=== ASSIGNMENT ===
Word for word, copy the data that follows and skip its pictures.

————

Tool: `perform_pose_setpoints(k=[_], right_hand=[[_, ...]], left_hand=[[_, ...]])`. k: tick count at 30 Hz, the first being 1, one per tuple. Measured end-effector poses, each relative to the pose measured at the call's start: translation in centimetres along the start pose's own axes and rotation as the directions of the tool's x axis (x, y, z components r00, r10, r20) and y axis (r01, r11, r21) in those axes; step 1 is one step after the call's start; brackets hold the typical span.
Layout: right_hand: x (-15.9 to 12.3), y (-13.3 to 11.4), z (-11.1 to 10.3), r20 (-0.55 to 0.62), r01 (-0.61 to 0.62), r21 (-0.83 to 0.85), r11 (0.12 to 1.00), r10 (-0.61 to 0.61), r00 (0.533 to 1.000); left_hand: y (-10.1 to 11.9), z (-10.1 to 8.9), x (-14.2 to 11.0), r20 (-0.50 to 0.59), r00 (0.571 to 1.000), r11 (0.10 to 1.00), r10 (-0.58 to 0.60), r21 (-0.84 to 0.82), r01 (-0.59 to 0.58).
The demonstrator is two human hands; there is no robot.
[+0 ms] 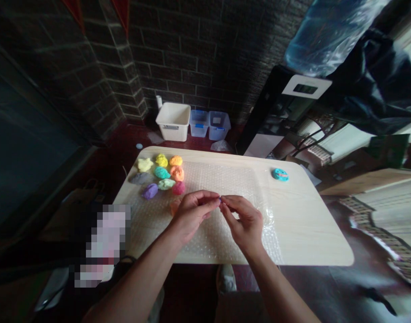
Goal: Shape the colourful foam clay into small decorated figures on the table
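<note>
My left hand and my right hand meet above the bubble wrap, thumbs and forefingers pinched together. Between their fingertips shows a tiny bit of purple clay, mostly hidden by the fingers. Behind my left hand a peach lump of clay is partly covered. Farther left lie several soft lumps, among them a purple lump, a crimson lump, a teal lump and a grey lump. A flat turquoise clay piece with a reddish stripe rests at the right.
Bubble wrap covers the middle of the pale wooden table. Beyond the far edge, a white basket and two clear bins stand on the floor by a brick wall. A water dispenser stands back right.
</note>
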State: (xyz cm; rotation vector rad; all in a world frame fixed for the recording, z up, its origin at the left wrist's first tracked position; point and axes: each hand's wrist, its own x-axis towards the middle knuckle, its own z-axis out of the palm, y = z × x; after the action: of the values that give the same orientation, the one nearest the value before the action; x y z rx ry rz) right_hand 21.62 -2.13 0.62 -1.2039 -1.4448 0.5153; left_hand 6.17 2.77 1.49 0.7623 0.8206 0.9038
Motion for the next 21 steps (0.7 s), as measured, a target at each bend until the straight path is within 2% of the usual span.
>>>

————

=== WRITTEN ANSWER ===
Tool: `perform_pose_setpoints(k=[_], right_hand=[[_, ...]], left_hand=[[_, ...]])`. k: tick count at 30 Hz, the first being 1, one per tuple. Measured end-effector poses, each relative to the pose measured at the call's start: translation in centimetres along the start pose's own axes and rotation as the directions of the tool's x axis (x, y, z components r00, r10, r20) and y axis (r01, r11, r21) in those axes; step 1 is one step after the call's start; brackets hold the typical span.
Layout: right_hand: x (-15.9 to 12.3), y (-13.3 to 11.4), z (-11.1 to 10.3), r20 (-0.55 to 0.62), r01 (-0.61 to 0.62), r21 (-0.83 to 0.85), r11 (0.12 to 1.00), r10 (-0.61 to 0.61), r00 (0.533 to 1.000); left_hand: y (-10.1 to 11.9), z (-10.1 to 8.9), x (-14.2 to 11.0), r20 (-0.50 to 0.59), r00 (0.571 to 1.000), r11 (0.10 to 1.00), r10 (-0.58 to 0.60), r21 (-0.84 to 0.82), r01 (-0.59 to 0.58).
The demonstrator is two human hands; there is no robot.
[+0 ms] 
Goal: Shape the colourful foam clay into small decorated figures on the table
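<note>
My left hand and my right hand meet above the bubble wrap, thumbs and forefingers pinched together. Between their fingertips shows a tiny bit of purple clay, mostly hidden by the fingers. Behind my left hand a peach lump of clay is partly covered. Farther left lie several soft lumps, among them a purple lump, a crimson lump, a teal lump and a grey lump. A flat turquoise clay piece with a reddish stripe rests at the right.
Bubble wrap covers the middle of the pale wooden table. Beyond the far edge, a white basket and two clear bins stand on the floor by a brick wall. A water dispenser stands back right.
</note>
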State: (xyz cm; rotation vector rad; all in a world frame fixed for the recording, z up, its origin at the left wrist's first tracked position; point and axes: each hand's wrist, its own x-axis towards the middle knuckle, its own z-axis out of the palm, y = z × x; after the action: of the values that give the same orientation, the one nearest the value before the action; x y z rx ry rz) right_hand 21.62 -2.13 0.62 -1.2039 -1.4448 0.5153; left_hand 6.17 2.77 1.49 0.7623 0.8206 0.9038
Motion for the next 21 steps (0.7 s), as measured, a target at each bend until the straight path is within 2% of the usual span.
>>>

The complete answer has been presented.